---- DATA FOR ANALYSIS

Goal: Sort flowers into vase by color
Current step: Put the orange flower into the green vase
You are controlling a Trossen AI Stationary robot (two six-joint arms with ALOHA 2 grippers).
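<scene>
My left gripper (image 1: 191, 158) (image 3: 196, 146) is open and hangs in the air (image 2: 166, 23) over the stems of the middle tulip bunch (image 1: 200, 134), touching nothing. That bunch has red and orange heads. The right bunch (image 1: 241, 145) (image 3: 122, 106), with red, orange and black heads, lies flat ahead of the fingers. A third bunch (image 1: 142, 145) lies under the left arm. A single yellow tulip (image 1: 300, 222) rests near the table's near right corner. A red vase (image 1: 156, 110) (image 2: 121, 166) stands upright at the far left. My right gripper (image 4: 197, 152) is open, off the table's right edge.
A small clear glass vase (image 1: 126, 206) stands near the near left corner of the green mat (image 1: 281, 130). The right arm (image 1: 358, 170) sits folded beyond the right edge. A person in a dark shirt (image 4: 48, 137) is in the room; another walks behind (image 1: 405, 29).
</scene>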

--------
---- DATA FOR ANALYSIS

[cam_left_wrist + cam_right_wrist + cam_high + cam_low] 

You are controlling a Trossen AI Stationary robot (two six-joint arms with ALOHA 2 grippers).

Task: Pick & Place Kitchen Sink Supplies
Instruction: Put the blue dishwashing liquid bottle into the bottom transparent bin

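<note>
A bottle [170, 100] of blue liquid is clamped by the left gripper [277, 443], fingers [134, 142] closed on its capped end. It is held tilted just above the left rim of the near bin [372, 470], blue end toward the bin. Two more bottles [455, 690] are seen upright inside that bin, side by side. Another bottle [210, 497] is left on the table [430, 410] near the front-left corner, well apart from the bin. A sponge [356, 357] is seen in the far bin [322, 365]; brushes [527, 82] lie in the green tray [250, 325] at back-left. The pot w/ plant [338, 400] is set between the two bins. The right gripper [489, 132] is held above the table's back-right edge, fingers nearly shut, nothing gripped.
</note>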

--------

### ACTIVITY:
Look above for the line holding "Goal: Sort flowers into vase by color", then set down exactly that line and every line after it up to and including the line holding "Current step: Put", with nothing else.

### RESULT OF THE EXERCISE:
Goal: Sort flowers into vase by color
Current step: Put the orange flower into the green vase

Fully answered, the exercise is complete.